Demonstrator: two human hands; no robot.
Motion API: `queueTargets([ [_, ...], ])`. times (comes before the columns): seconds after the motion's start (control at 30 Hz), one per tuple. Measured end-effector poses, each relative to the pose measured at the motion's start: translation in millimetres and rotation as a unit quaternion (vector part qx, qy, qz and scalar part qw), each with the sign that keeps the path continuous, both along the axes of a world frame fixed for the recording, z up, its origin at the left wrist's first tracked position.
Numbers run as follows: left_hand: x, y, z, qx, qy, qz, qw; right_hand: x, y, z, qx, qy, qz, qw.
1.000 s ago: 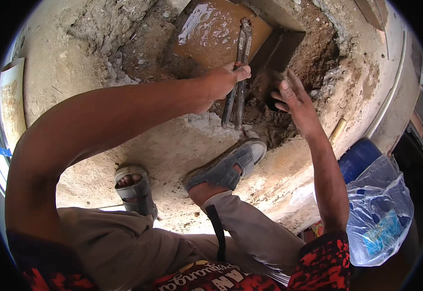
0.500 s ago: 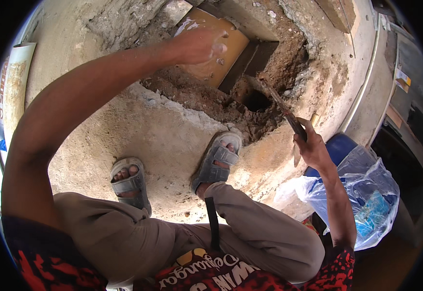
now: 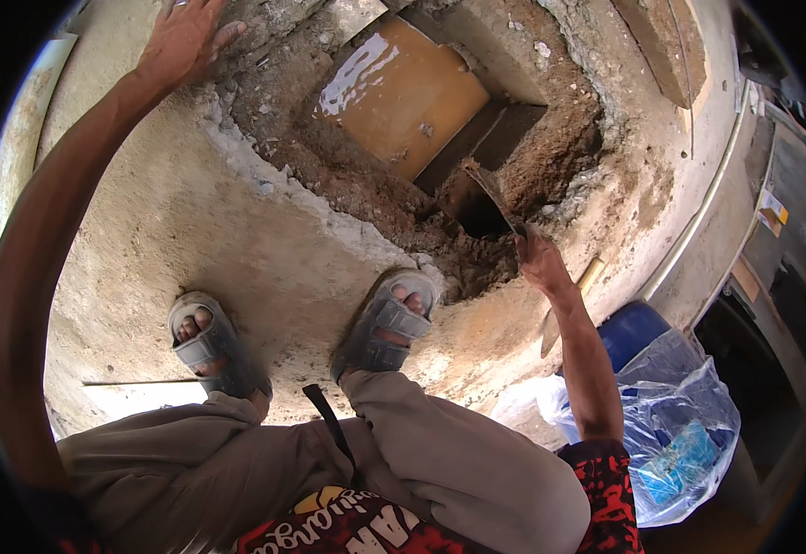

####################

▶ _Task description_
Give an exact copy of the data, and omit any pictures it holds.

▶ _Solution to this problem_
Demonstrator: two human hands; no robot.
Motion API: `queueTargets([ [_, ...], ])`. times (comes before the columns): seconds after the motion's start (control at 30 Hz), one per tuple. Measured end-effector poses, each relative to the pose measured at the motion's start: translation in millimetres and rotation as a unit quaternion (vector part qx, qy, qz and scalar part qw), each with the sign that keeps the path continuous, both along the axes of a world frame fixed for the recording, z up, its origin at the left wrist's first tracked position.
Numbers run as follows: left_hand: x, y, z, qx, qy, qz, qw; right_hand: x, y, z, qx, qy, qz, qw.
1.000 s ago: 
0.500 s ago: 
now: 

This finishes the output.